— EXERCISE —
Count up the lines below that include the string "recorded" and report the number by itself.

Entries taken from a collection
- Opening Delimiter -
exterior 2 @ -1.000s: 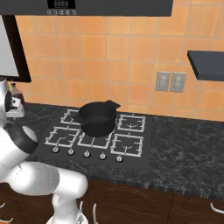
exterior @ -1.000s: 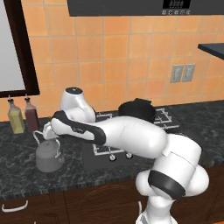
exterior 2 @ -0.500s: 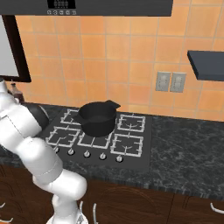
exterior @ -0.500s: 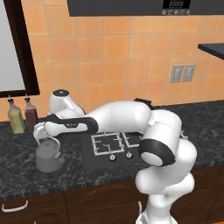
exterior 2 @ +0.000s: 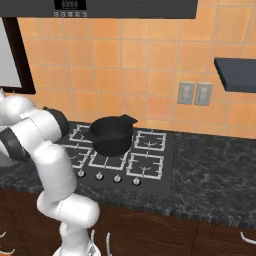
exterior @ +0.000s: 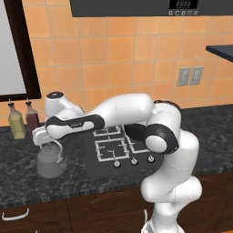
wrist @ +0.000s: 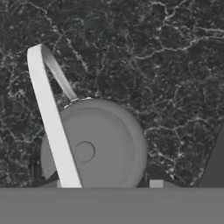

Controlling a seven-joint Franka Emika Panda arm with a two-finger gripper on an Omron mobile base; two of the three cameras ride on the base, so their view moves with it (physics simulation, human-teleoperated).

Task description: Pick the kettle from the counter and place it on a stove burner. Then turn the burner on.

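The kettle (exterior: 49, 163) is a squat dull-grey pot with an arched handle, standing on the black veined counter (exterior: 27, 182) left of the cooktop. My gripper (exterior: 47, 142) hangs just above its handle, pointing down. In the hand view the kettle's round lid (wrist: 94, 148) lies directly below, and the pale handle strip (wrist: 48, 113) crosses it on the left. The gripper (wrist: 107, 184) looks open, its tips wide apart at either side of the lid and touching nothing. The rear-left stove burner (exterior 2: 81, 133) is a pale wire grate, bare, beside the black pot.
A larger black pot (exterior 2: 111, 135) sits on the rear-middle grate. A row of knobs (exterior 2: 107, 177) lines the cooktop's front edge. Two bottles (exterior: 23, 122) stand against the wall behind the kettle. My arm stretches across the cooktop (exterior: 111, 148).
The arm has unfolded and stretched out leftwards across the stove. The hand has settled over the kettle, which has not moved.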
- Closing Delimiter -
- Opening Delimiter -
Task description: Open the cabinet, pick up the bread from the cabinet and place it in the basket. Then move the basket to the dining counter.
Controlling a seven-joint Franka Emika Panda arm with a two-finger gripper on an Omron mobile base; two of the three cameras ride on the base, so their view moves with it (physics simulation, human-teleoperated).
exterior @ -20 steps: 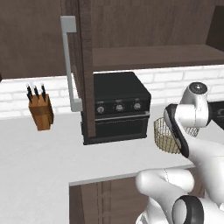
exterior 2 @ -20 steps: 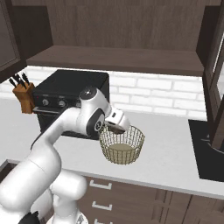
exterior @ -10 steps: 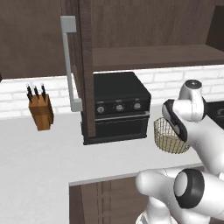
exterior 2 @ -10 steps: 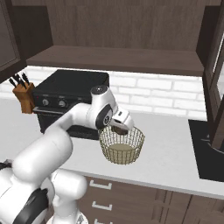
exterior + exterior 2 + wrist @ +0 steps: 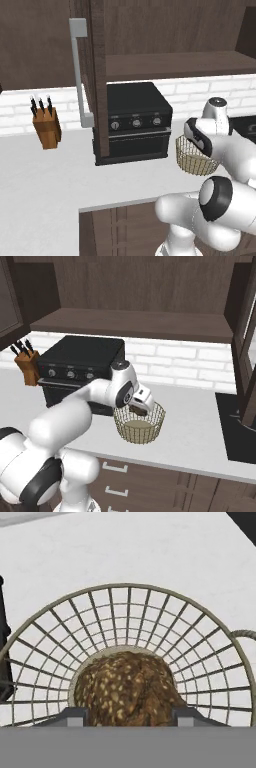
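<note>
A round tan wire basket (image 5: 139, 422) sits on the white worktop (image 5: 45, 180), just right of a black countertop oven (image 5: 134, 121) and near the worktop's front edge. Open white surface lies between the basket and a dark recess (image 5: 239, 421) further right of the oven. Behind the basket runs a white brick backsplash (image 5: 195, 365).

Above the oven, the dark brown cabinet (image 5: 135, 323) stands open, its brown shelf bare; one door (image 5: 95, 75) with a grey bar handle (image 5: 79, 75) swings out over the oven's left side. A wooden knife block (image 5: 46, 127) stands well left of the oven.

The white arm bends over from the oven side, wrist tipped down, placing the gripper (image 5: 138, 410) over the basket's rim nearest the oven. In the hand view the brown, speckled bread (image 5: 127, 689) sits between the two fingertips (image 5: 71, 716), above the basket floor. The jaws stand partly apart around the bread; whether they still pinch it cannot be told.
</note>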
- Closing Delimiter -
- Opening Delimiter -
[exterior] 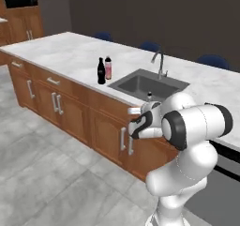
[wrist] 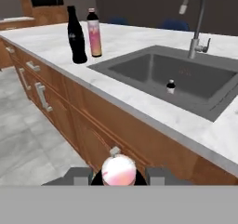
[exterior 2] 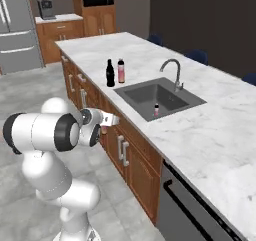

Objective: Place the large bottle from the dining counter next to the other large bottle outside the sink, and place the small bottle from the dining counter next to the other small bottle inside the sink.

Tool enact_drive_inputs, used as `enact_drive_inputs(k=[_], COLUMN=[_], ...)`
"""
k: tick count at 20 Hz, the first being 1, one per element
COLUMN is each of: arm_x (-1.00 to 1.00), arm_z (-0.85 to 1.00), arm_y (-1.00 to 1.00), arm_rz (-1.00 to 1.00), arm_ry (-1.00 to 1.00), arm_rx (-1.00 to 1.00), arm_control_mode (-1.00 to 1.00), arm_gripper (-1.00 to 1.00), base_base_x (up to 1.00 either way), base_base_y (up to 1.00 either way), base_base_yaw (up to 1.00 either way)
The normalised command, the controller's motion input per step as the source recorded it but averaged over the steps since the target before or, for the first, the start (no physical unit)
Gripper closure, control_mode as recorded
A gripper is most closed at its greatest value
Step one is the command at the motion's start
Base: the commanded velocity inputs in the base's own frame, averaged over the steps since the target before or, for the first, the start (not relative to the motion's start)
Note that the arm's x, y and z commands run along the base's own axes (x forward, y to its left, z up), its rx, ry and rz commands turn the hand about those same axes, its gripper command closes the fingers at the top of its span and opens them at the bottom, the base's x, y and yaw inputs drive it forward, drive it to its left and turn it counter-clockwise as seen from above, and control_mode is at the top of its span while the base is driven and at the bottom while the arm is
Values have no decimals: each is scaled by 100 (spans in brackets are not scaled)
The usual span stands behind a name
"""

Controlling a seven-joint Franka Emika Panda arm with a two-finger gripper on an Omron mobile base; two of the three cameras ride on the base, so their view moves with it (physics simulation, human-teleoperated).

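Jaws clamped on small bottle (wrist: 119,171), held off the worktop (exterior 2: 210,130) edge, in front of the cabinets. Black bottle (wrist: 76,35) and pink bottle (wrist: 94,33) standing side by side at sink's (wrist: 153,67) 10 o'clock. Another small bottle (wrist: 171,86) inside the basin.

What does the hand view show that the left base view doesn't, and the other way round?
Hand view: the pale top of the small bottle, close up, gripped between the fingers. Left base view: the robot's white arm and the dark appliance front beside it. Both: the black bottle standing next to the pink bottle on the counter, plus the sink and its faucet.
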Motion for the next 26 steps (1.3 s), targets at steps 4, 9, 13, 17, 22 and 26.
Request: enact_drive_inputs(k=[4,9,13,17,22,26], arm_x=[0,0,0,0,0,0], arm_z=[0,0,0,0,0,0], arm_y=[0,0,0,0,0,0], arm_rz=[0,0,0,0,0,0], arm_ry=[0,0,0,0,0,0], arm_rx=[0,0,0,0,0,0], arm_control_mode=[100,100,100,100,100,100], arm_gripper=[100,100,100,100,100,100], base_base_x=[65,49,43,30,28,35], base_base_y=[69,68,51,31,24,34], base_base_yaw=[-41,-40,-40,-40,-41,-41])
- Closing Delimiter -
— RESULT OF THIS EXERCISE —
2